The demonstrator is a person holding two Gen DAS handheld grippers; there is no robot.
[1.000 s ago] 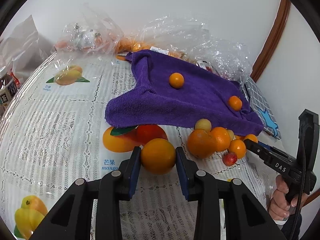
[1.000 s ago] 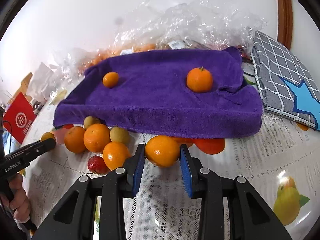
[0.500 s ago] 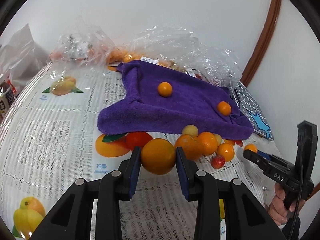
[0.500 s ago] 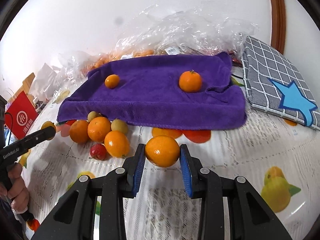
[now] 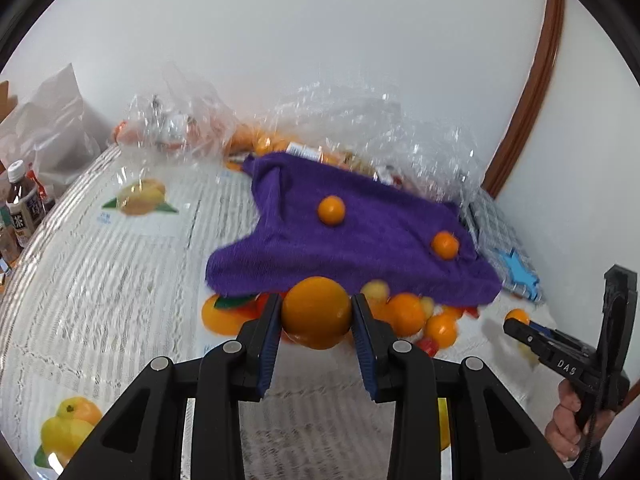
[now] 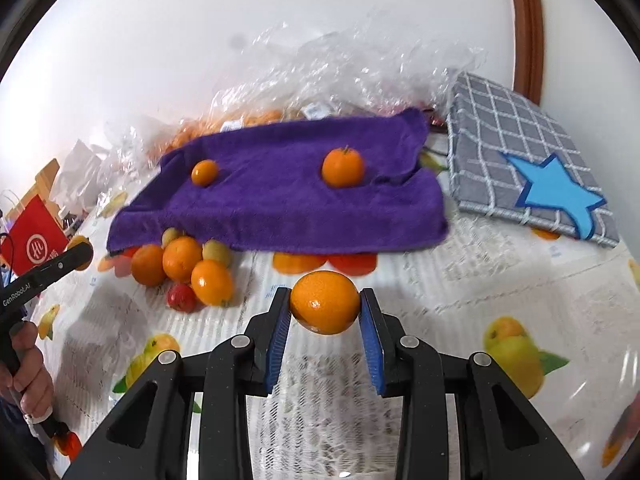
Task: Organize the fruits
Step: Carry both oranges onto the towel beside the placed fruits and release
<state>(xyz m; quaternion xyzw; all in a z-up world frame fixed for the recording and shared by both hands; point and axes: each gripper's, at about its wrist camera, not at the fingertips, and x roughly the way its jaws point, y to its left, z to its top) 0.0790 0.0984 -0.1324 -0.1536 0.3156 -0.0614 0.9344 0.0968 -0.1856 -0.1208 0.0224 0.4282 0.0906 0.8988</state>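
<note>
My left gripper is shut on a large orange and holds it above the table, short of the purple towel. My right gripper is shut on another orange, also lifted. The towel carries two small oranges, which also show in the left wrist view. A pile of loose fruit lies at the towel's front edge, with a small red fruit in it. The pile shows in the left wrist view.
Crinkled clear plastic bags with more fruit lie behind the towel. A grey checked cloth with a blue star lies at the right. Bottles and a red bag stand at the left edge. The tablecloth has printed fruit.
Both grippers have risen and pulled back from the table with their oranges; the towel and the fruit pile look farther away and lower in both views.
</note>
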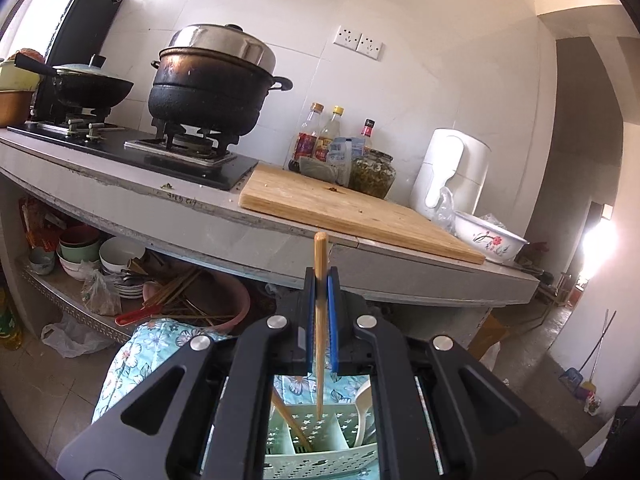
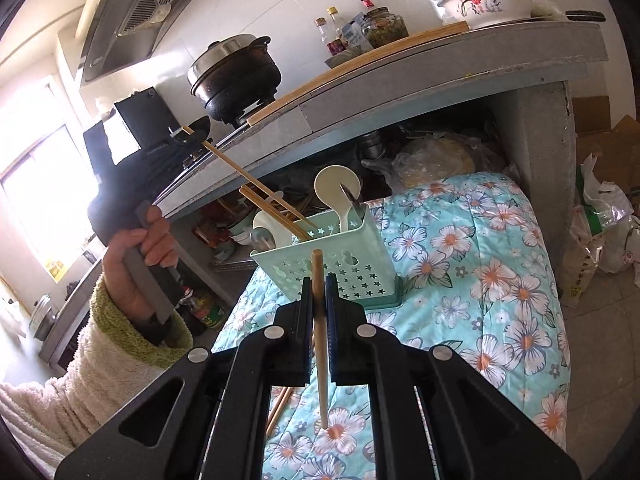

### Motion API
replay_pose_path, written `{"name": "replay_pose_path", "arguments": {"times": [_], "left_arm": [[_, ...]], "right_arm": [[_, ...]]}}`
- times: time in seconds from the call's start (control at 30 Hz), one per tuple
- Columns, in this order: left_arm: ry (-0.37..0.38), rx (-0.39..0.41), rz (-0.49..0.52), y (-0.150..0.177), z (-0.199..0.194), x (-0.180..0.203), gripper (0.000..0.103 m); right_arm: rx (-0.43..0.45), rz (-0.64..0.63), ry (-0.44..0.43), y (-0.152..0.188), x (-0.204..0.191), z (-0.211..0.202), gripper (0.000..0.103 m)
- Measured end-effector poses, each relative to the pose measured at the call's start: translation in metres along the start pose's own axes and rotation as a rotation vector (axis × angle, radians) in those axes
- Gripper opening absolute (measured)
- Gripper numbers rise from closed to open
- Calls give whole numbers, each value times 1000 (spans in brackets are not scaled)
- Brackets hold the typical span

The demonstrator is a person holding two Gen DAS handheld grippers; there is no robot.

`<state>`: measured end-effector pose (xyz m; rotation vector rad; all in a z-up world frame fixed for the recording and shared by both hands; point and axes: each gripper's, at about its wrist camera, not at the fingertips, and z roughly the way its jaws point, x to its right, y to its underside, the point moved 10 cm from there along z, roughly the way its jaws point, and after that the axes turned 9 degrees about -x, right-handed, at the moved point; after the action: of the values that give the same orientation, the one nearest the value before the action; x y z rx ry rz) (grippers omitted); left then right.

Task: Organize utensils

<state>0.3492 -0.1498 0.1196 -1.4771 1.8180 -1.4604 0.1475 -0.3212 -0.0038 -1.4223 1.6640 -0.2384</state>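
Item: 2 bamboo chopsticks, 1 clenched in left gripper [image 1: 321, 280], 1 in right gripper [image 2: 319, 288] near green caddy [image 2: 336, 264]; light, stiff, smooth, prob. slippery — grip mid-shaft.

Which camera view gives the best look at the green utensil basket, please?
The right wrist view. There the green basket stands whole on the flowered cloth, its star-punched wall, spoons and chopsticks all visible. The left wrist view catches only part of the basket, seen from above through the claw's frame.
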Motion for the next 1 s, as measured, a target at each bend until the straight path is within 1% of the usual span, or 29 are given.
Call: {"name": "replay_pose_path", "arguments": {"times": [0.2,0.33,0.43,0.53,0.57,0.6,0.67,0.7,0.8,1.0], "left_arm": [[-22,-46,-15,25,38,-7,5],[-20,-84,-21,42,53,-12,5],[10,-117,-29,53,58,-13,5],[39,-133,-18,61,55,-11,6],[44,-136,-12,63,52,-10,10],[49,-136,-6,64,49,-9,17],[60,-133,3,64,42,-6,27],[65,-128,9,64,37,-5,30],[69,-118,29,64,25,-2,36],[78,-119,56,72,-3,-1,38]], "right_arm": [[-9,12,8,2,5,1,6],[-14,18,10,3,8,2,6],[-17,23,10,3,10,4,6],[-20,24,8,3,10,5,6],[-22,24,7,3,10,6,6],[-23,24,6,3,9,7,6],[-25,24,2,4,8,8,6],[-25,23,1,4,7,9,6],[-28,22,-3,5,6,11,6],[-27,15,-6,6,2,11,6]]}}
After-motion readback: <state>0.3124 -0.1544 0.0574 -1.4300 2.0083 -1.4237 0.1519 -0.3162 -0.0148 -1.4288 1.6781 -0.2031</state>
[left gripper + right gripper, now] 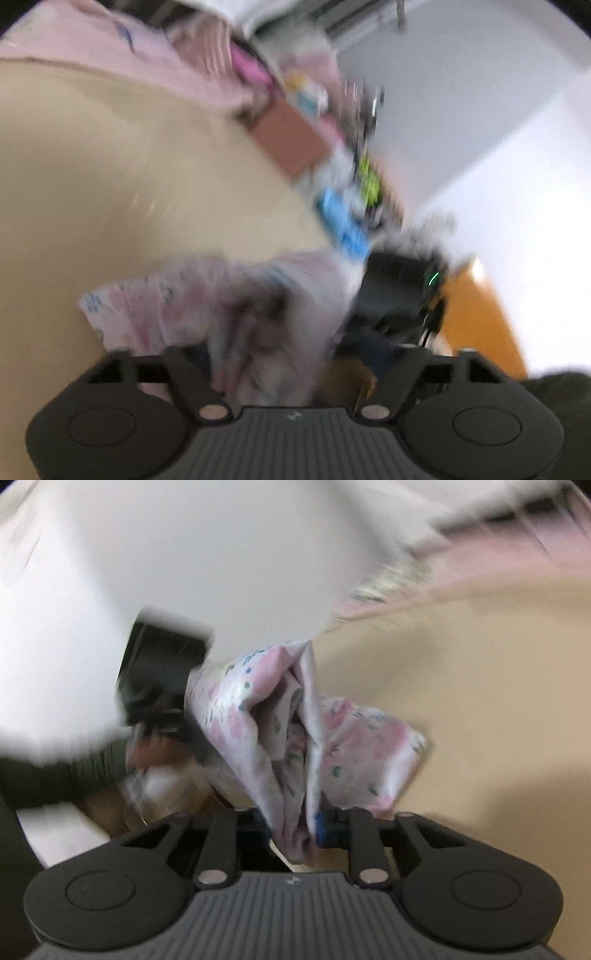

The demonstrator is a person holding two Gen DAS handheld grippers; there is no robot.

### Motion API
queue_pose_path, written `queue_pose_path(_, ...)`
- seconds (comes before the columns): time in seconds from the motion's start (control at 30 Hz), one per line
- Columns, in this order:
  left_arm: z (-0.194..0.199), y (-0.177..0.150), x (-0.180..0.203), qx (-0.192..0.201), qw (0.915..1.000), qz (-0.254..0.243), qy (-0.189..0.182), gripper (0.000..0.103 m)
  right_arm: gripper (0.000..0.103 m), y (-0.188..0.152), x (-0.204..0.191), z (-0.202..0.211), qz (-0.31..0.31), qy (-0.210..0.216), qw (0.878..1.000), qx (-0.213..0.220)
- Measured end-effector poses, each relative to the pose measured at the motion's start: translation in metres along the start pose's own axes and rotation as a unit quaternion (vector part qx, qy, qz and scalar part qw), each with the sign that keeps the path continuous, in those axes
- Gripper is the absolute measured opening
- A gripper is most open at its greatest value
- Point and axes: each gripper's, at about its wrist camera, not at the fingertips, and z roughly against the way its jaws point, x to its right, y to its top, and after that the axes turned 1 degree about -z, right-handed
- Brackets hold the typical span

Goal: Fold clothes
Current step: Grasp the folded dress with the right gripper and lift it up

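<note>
A bunched cloth [332,731] with a pink and white floral print hangs over the edge of a beige table [480,664]. My right gripper [314,825] is shut on its near end, with the fabric pinched between the blue pads. The black body of my left gripper [159,675] is at the cloth's far end, held by a hand in a dark sleeve. In the blurred left wrist view the same cloth [207,306] runs between the widely spread jaws of my left gripper [288,354]. Its fingertips are hidden by fabric. The right gripper's body [399,291] shows beyond the cloth.
A pale pink garment [92,44] lies at the far side of the table [110,184]. A brown box [291,140], a blue item [343,218] and other blurred clutter line the table's edge. An orange surface [476,314] and a white wall lie beyond.
</note>
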Motion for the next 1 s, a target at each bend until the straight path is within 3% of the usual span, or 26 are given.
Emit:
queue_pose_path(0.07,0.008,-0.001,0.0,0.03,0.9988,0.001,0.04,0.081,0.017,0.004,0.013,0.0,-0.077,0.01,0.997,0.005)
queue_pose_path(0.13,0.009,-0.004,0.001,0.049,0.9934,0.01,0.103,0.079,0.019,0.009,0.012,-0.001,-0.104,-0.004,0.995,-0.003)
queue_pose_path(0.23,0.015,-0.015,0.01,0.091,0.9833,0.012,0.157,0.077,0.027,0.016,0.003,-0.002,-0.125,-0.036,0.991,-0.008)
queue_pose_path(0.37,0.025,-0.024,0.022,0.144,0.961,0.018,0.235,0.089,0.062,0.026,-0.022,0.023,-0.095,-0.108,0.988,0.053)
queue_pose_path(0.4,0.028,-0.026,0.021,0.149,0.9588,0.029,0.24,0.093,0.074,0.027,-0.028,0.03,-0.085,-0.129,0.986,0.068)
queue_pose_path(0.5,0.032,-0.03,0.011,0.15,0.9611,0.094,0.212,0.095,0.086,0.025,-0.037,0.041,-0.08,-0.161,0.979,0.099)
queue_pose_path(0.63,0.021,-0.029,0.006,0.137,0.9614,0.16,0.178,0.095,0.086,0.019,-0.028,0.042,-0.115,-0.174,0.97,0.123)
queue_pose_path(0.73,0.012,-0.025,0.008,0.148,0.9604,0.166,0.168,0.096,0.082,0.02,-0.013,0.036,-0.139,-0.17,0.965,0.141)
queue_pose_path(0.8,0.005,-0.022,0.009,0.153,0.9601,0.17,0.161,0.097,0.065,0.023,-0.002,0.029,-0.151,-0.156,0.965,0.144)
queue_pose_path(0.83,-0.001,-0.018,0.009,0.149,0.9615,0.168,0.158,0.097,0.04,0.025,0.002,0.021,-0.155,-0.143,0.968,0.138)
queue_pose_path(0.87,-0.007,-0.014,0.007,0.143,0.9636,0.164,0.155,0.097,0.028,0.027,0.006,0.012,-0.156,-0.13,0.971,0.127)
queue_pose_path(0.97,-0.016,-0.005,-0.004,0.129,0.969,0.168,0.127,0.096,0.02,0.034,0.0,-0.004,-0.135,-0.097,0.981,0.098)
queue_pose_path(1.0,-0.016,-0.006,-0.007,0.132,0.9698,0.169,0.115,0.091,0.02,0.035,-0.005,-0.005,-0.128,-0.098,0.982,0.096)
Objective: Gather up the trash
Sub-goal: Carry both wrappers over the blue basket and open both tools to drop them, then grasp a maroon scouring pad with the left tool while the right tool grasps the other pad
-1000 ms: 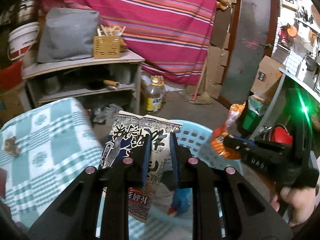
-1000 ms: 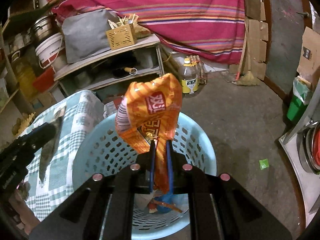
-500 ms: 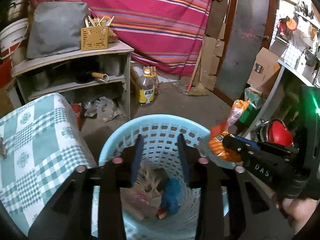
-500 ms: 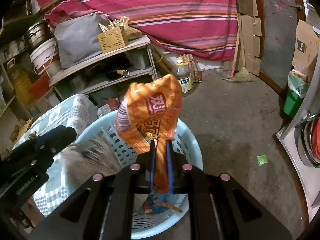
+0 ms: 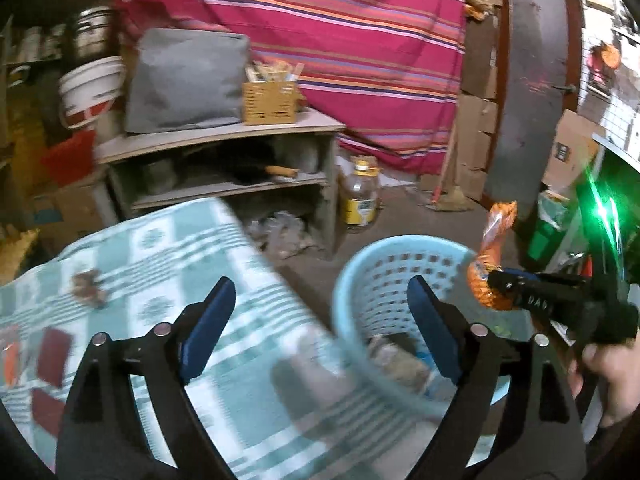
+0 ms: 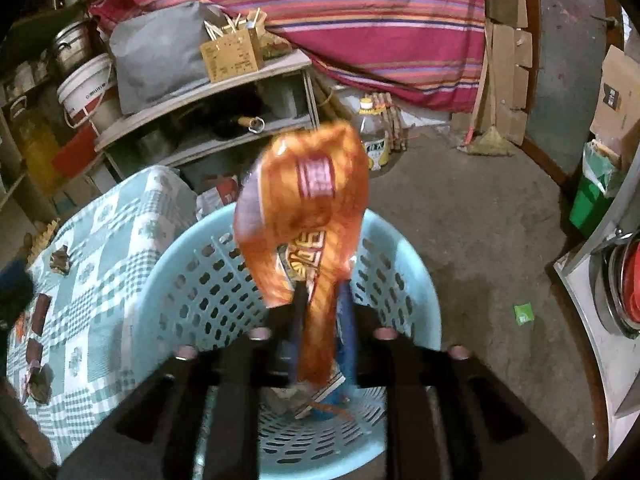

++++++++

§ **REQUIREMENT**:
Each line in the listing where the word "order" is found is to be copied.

§ **SOLUTION**:
- Columns, in this order: left_arm: ry (-0.37..0.38), rx (-0.39..0.41), rz (-0.49..0.52), y (-0.150..0.177), z (-0.199..0.194), x (-0.180..0.203), gripper (0.000..0.103 m); right_arm: rx (-0.43..0.45), rz (-0.64..0.63), ry (-0.44..0.43), y (-0.152..0.188), x (-0.204..0.191), z (-0.211..0.202), gripper (0.000..0.103 m)
- Columns, in this order:

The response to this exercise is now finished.